Esas No: 2014/2464
Karar No: 2017/308
Karar Tarihi: 22.02.2017
Yargıtay Hukuk Genel Kurulu 2014/2464 Esas 2017/308 Karar Sayılı İlamı
"İçtihat Metni"
MAHKEMESİ :İş Mahkemesi
Taraflar arasındaki “Kurum işleminin iptali” davasından dolayı yapılan yargılama sonunda; Zonguldak 3. İş Mahkemesince davanın kabulüne dair verilen 25.04.2012 gün ve 2010/229 E., 2012/210 K. sayılı kararın temyizen incelenmesi davalı kurum vekili tarafından istenilmesi üzerine, Yargıtay 21. Hukuk Dairesinin 03.10.2013 gün ve 2012/12448 E., 2013/17872 K. sayılı kararı ile;
"...Dava, davacının Zonguldak Gögüs ve Meslek Hastalıkları Hastanesinin 13.1.2004 tarihli raporu ile tespit edilen %10.3 oranındaki meslek hastalığı maluliyeti dolayısıyla davalı kurum tarafından bağlanan gelirin daha sonra YSK ve Adli Tıp raporları ile malluliyetin %0 olarak belirlenmesi gerekçe gösterilerek iptali üzerine 13.1.2004-16.3.2010 tarihleri arasında ödenen toplam 5.910.43 TL yersiz maluliyet aylığı dolayısıyla borcu bulunmadığının tespitiyle aksi yöndeki kurum işleminin iptali istemine ilişkindir.
Mahkemece davanın kabulüne karar verilmiştir.
Dosyadaki kayıt ve belgelerden, davacıya Zonguldak Gögüs ve Meslek hastalıkları Hastanesinin 13.1.2004 tarihli raporu ile %10.3 oranında mesleki maluliyeti bulunduğunun tespit edilmesi üzerine meslek hastalığı geliri bağlandığı davacının %10.3 oranındaki mesleki maluliyet nedeniyle işveren TTK aleyhine Zonguldak 2.İş Mahkemesinin 2008/781 E sayılı dava doslyası ile açtığı manevi tazminat davasının yargılaması sırasında işverenin maluliyet oranına itirazı üzerine Yüksek Sağlık Kurulunun 2009/1214 E ve 01/37 Karar sayılı 6.1.2010 tarihli kararı ve Adli Tıp 3.İhtisas Kurulunun 4.4.2011 tarih ve 3221 sayılı kararı ile maluliyetin %0 olarak belirlenmesi üzerine davacının maluliyetinin kaldırılarak 13.1.2004-16.2.2010 tarihleri arasında ödenen maluliyet aylıklarının geri istendiği anlaşılmaktadır.

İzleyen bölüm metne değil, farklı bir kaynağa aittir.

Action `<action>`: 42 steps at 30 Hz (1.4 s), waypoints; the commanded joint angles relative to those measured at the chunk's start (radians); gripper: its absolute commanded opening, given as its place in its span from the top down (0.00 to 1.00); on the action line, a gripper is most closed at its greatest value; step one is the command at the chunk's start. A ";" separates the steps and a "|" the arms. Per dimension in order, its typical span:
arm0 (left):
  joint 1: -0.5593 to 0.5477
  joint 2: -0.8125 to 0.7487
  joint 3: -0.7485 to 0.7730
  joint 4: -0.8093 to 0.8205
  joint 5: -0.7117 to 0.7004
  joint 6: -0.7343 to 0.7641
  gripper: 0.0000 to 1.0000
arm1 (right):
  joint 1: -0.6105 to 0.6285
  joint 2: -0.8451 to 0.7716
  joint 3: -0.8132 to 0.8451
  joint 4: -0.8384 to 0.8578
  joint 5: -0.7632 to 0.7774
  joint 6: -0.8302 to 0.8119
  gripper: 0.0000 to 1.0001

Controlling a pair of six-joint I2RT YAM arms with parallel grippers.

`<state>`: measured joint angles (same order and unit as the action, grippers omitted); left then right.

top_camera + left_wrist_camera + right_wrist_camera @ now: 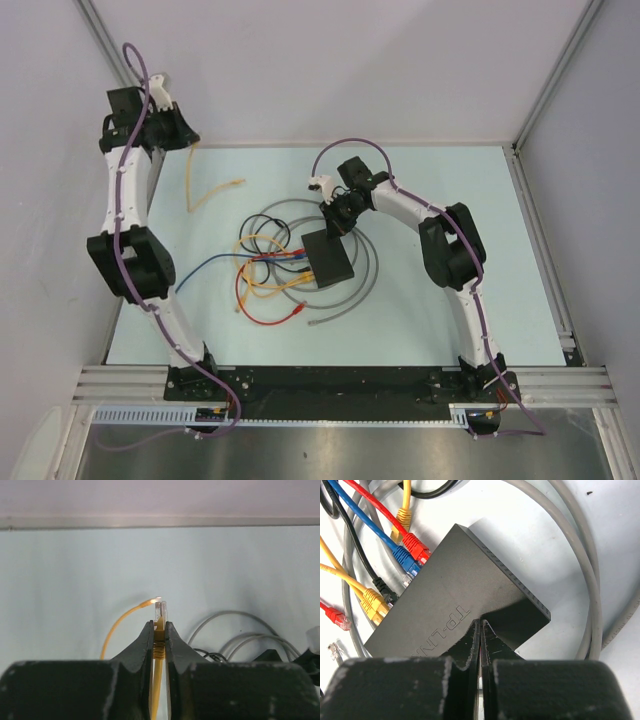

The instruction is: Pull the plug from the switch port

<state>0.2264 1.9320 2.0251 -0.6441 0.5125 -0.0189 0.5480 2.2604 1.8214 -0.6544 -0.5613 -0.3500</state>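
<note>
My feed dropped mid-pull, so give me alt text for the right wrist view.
The shut right fingers sit tip-down on the black switch. A red plug, blue plug, black plug and yellow plug line its left edge, and a grey cable loops round its right side.

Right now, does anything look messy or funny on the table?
Yes. The flat matte-black switch box sits crooked amid a tangle of grey, red, blue and yellow cables. One pale orange cable is off on its own, its clear plug end pinched in the left gripper.
</note>
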 commanded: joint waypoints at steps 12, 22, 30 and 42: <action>-0.045 -0.007 -0.019 0.017 -0.015 -0.032 0.41 | 0.006 0.082 -0.051 -0.114 0.167 -0.030 1.00; -0.217 -0.030 -0.323 0.073 0.526 -0.007 0.46 | 0.004 0.076 -0.057 -0.113 0.170 -0.030 1.00; -0.324 0.010 -0.582 0.267 0.529 -0.088 0.55 | 0.009 0.068 -0.068 -0.110 0.169 -0.032 1.00; -0.357 0.157 -0.506 0.225 0.515 -0.058 0.61 | 0.015 0.057 -0.079 -0.105 0.175 -0.038 1.00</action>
<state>-0.1131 2.0720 1.4723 -0.4198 0.9955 -0.1051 0.5579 2.2520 1.8122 -0.6472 -0.5369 -0.3515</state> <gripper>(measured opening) 0.402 0.008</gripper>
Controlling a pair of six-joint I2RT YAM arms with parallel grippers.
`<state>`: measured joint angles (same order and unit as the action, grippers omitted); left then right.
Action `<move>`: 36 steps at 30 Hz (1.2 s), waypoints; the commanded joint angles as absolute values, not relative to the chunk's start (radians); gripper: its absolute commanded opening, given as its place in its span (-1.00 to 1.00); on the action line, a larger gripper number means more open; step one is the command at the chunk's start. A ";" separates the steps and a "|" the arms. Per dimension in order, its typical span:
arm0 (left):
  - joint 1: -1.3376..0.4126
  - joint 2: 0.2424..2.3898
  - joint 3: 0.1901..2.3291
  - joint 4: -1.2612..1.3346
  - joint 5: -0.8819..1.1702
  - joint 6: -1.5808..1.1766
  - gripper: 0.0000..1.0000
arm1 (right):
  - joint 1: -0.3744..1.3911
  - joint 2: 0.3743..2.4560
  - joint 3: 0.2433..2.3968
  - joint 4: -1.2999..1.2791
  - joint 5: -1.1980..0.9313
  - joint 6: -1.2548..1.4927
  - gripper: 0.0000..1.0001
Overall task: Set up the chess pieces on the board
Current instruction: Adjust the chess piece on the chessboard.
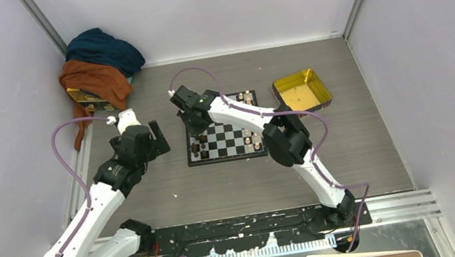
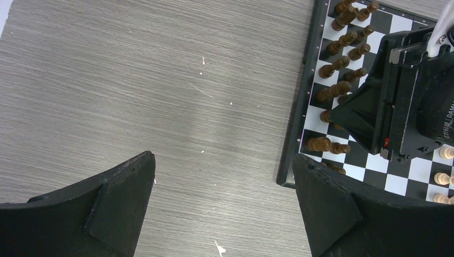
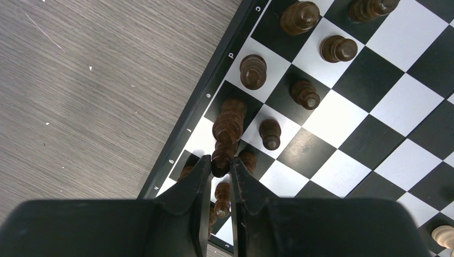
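Note:
The board (image 1: pixel 230 143) lies mid-table, with dark brown pieces along its left side and light-tan chess pieces (image 1: pixel 253 141) on its right side. My right gripper (image 1: pixel 197 135) hangs over the left columns. In the right wrist view the right gripper (image 3: pixel 219 163) is shut on the top of a tall dark brown piece (image 3: pixel 227 128) at the board's (image 3: pixel 409 101) left edge. One tan piece (image 3: pixel 441 235) shows at the lower right. My left gripper (image 2: pixel 222 160) is open over bare table, left of the board (image 2: pixel 297 128), holding nothing.
A shiny yellow tray (image 1: pixel 300 91) stands right of the board at the back. A pile of blue and rust cloth (image 1: pixel 98 62) fills the back left corner. Several dark pieces (image 3: pixel 305 93) stand close around the gripped one. Grey walls enclose three sides.

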<state>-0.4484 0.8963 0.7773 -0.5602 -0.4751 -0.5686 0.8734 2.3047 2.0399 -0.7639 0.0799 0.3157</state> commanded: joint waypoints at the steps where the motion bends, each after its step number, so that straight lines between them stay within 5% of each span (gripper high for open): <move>1: -0.440 0.893 0.790 -0.541 -0.487 -0.572 0.99 | 0.883 2.244 2.071 -0.761 0.078 0.298 -0.72; 36: -0.440 0.885 0.774 -0.543 -0.481 -0.586 0.99 | 0.905 2.240 2.076 -0.749 0.042 0.302 -0.75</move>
<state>-0.4484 0.8967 0.7773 -0.5602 -0.4744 -0.5732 0.8906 2.3047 2.0403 -0.7643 0.0681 0.3111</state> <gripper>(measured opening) 0.996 0.220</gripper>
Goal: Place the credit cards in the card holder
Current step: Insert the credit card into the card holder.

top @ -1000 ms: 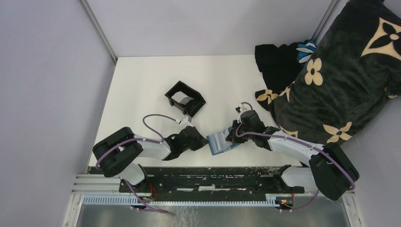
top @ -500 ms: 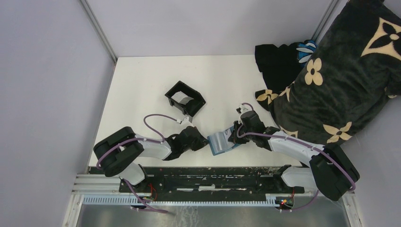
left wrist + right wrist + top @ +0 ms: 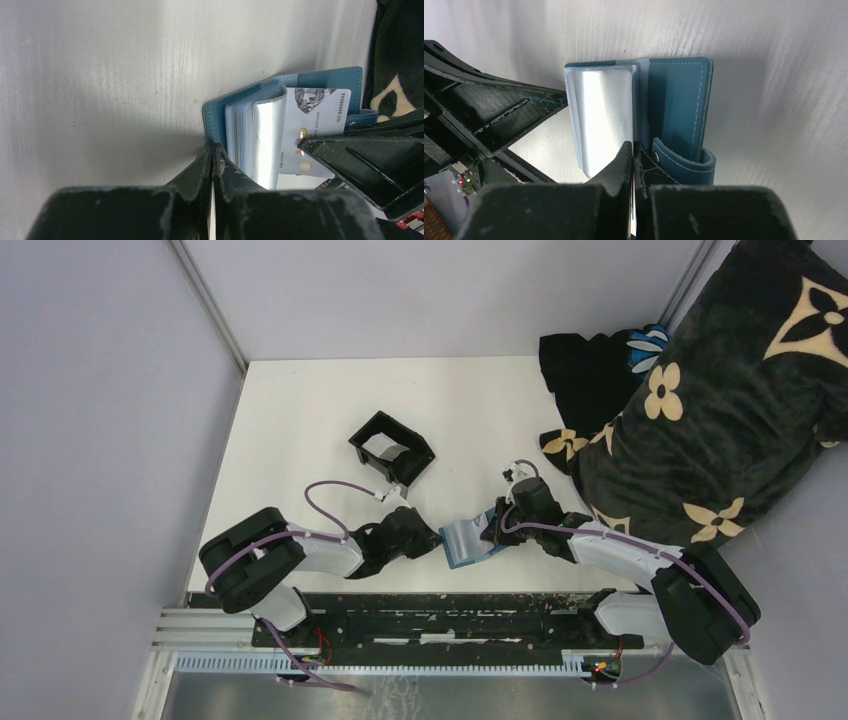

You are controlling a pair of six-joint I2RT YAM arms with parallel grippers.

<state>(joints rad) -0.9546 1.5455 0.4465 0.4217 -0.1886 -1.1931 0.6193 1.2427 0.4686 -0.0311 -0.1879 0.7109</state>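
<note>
The card holder lies open right between the two sets of fingers, close to the worktop's near edge. A dark flowered blanket crowds the space to the right of the right fingers. A black box stands well beyond the left fingers. The worktop is white.

Both sets of fingers are pressed together. The left tips touch the holder's cover edge. The right tips rest beside its clear sleeves and strap. One credit card lies inside, under the right fingers.
</note>
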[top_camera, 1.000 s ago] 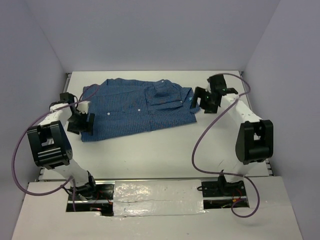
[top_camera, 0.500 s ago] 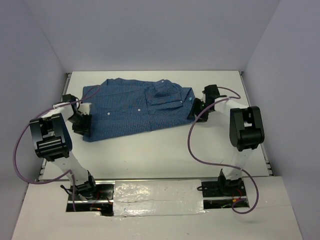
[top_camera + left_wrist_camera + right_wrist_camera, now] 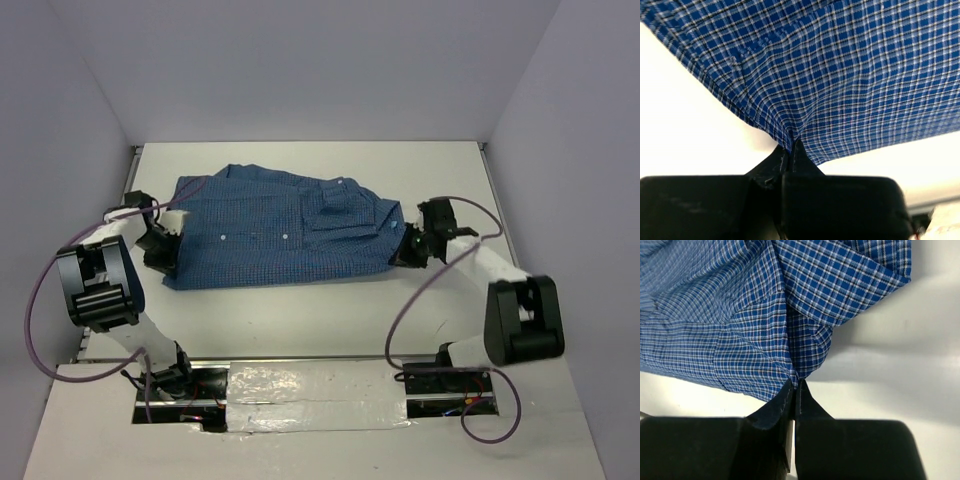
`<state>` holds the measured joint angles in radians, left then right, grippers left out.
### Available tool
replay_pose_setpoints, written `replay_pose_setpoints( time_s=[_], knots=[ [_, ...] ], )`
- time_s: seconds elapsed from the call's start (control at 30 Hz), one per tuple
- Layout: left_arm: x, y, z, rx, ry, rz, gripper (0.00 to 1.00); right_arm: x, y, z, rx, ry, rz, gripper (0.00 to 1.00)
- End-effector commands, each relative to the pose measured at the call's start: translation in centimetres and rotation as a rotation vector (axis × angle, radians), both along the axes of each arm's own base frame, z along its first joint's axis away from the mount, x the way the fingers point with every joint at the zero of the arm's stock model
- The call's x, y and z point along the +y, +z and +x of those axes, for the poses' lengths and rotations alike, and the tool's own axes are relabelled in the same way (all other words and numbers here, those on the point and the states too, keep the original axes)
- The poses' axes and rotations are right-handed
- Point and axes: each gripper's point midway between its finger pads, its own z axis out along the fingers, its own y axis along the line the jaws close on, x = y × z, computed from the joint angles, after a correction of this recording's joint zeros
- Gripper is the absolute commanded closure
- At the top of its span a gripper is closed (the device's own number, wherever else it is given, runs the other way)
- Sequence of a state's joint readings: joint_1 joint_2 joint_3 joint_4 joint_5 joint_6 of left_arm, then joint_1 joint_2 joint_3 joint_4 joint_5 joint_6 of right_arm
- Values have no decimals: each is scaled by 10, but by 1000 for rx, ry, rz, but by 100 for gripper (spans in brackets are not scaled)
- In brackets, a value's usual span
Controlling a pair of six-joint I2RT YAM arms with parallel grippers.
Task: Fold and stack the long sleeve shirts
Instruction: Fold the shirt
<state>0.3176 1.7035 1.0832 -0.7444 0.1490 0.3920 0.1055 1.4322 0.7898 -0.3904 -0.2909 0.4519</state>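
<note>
White worktop (image 3: 300, 320) carries the blue shirt (image 3: 280, 235) across its middle, left tool (image 3: 790, 152) and right tool (image 3: 795, 385) each pinched shut on an end's edge, likely needing an even lift to fold

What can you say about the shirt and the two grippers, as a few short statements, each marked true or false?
1. The left gripper is shut on an edge of the shirt. True.
2. The right gripper hangs open above the shirt. False: it is shut on the shirt's edge.
3. The shirt is plain red. False: it is blue with a fine check.
4. The shirt lies on the table between the two grippers. True.
5. A second shirt lies folded near the arm bases. False: only one shirt is in view.
</note>
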Motion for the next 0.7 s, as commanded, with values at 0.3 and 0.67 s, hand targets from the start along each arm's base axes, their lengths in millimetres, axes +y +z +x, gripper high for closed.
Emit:
replay_pose_setpoints(
  time_s=[0.3,0.67],
  knots=[
    [5,32,-53,92,-110,76,43,-2,6,-107,28,-164,18,9],
    [-128,185,92,-351,-365,-12,44,11,115,2,-311,52,-64,67]
  ],
)
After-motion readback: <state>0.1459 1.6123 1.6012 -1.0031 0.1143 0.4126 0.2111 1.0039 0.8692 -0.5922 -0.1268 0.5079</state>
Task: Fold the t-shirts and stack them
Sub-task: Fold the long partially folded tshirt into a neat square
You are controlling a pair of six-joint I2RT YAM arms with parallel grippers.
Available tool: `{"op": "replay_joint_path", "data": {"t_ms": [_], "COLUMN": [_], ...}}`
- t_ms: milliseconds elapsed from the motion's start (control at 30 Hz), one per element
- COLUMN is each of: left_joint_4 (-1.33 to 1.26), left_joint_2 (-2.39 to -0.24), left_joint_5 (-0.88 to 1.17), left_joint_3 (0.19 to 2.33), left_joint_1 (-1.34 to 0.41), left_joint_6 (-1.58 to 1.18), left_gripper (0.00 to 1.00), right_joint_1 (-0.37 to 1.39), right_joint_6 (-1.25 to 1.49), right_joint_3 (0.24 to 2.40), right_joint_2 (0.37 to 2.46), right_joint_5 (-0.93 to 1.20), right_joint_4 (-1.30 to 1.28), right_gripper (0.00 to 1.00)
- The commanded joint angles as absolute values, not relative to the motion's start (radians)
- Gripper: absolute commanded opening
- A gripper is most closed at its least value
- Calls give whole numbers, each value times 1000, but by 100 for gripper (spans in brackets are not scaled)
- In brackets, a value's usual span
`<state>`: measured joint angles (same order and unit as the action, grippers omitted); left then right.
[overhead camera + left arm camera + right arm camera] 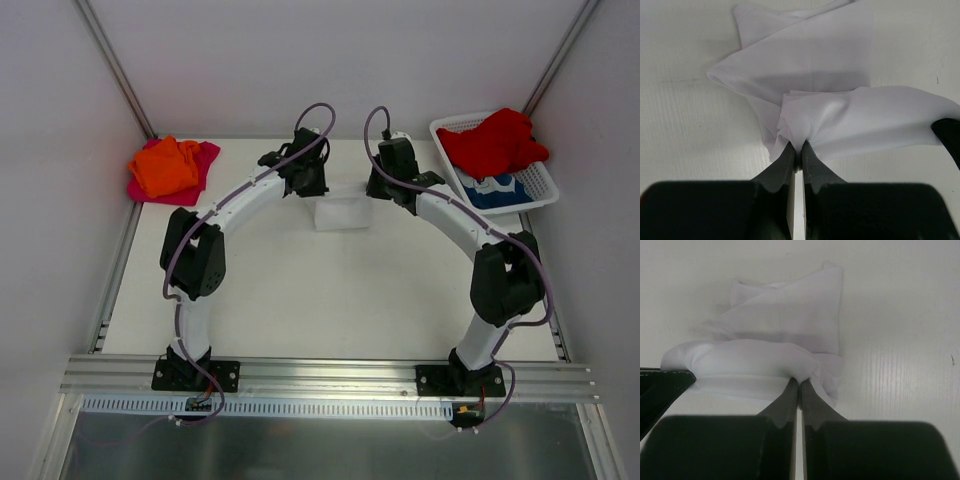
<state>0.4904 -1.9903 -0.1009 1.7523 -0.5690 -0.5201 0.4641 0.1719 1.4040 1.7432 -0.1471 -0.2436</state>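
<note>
At the far centre of the bench (330,300), the white t-shirt (342,212) lies partly folded between the two arms. Both arms arch inward over it from either side.

Left hand (796,147): the fingers are pressed together on a gathered fold of the white t-shirt, pinching the cloth at their tips. In the left wrist view, the fabric bunches into creases at the pinch point and spreads away across the bench in flat layers.

Right hand (798,382): the fingers are likewise pressed together, pinching a rolled edge of the same garment. In the right wrist view, a thick fold runs leftward from the pinch point, and a flatter folded panel lies beyond it on the bench.

The two hands stand near each other, one at each near corner of the garment.

At the far left corner of the bench, the orange t-shirt (165,167) rests on top of the magenta-pink t-shirt (205,155); both are well apart from the white one.

At the far right, the basket (545,180) holds the red t-shirt (495,140), which is heaped above the rim, with the blue-and-white t-shirt (497,190) beneath it.
</note>
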Motion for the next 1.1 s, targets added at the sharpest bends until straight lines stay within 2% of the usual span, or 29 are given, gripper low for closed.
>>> {"op": "replay_joint_path", "data": {"t_ms": [0,400,700,1067], "left_joint_4": [554,557,557,557], "left_joint_2": [-2019,-2160,-2132,-2233], "left_joint_5": [-134,-95,-113,-110], "left_joint_3": [1818,1947,1939,2068], "left_joint_1": [-525,-453,-446,-423], "left_joint_6": [-463,-451,-446,-428], "left_gripper": [0,0,0,0], "right_joint_1": [425,391,388,373], "right_joint_6": [121,118,121,104], "right_joint_3": [1479,1589,1560,1631], "right_joint_2": [1770,1925,1887,1965], "right_joint_5": [-193,-183,-183,-193], "right_joint_4": [-244,-204,-175,-178], "right_gripper": [0,0,0,0]}}
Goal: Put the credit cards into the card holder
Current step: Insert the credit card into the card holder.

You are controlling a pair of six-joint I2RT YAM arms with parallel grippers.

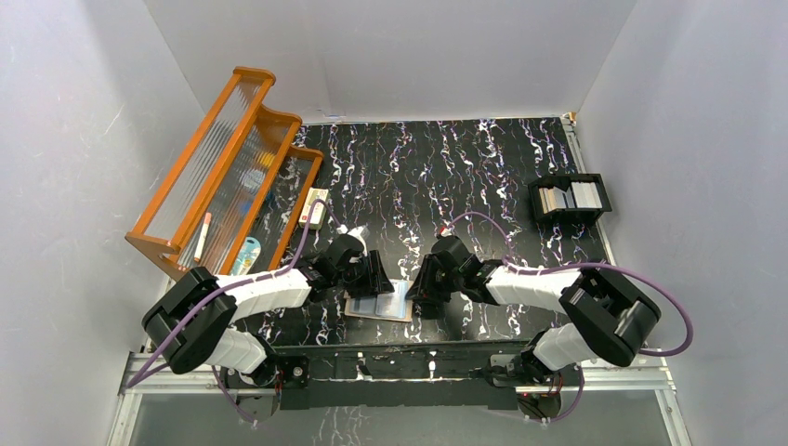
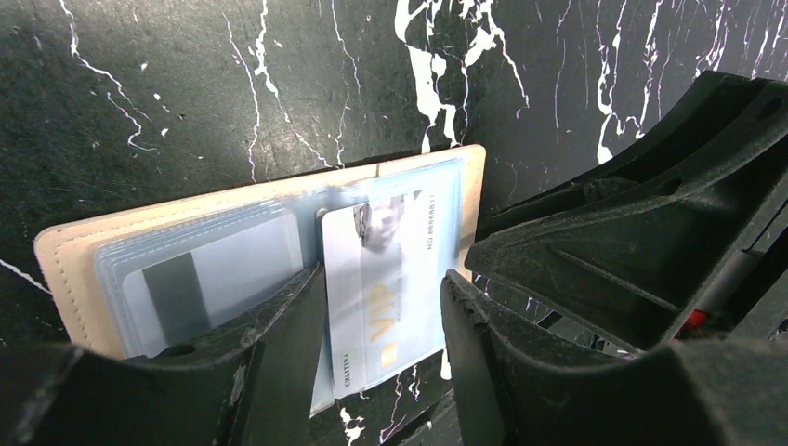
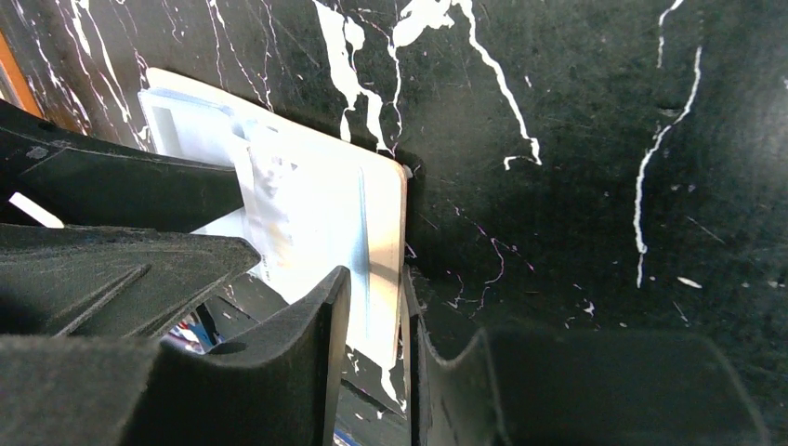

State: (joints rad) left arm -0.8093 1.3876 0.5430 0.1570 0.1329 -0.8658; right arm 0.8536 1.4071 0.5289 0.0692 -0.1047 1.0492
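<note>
The tan card holder (image 1: 379, 305) lies open on the black marbled table between my two grippers. In the left wrist view its clear pockets (image 2: 214, 269) hold a card with a dark stripe. A pale credit card (image 2: 390, 223) with gold lettering sits partly in the right pocket, its near end sticking out. My left gripper (image 2: 381, 277) is open, its fingers straddling that card just above it. My right gripper (image 3: 374, 279) is shut on the card holder's right tan edge (image 3: 386, 214). In the top view the left gripper (image 1: 374, 277) and right gripper (image 1: 421, 286) face each other.
An orange rack with ribbed clear panels (image 1: 223, 167) stands at the back left. A white box with a red mark (image 1: 317, 208) lies next to it. A black compartment tray (image 1: 569, 197) holding more cards sits at the right edge.
</note>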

01.10.2008 tarihi itibariyle yürürlükten kalkan 506 sayılı Yasanın 121/2. maddesinde yanlış ve yersiz ödendiği anlaşılan her türlü gelir, aylık ve sigorta yardımlarının 84. Maddenin son fıkrası saklı kalmak kaydıyla ilgililerin sonraki her çeşit istihkaklarından kesilmek suretiyle geri alınacağı, Kurumun genel hükümlere göre takip hakkının saklı olduğu bildirilmiştir.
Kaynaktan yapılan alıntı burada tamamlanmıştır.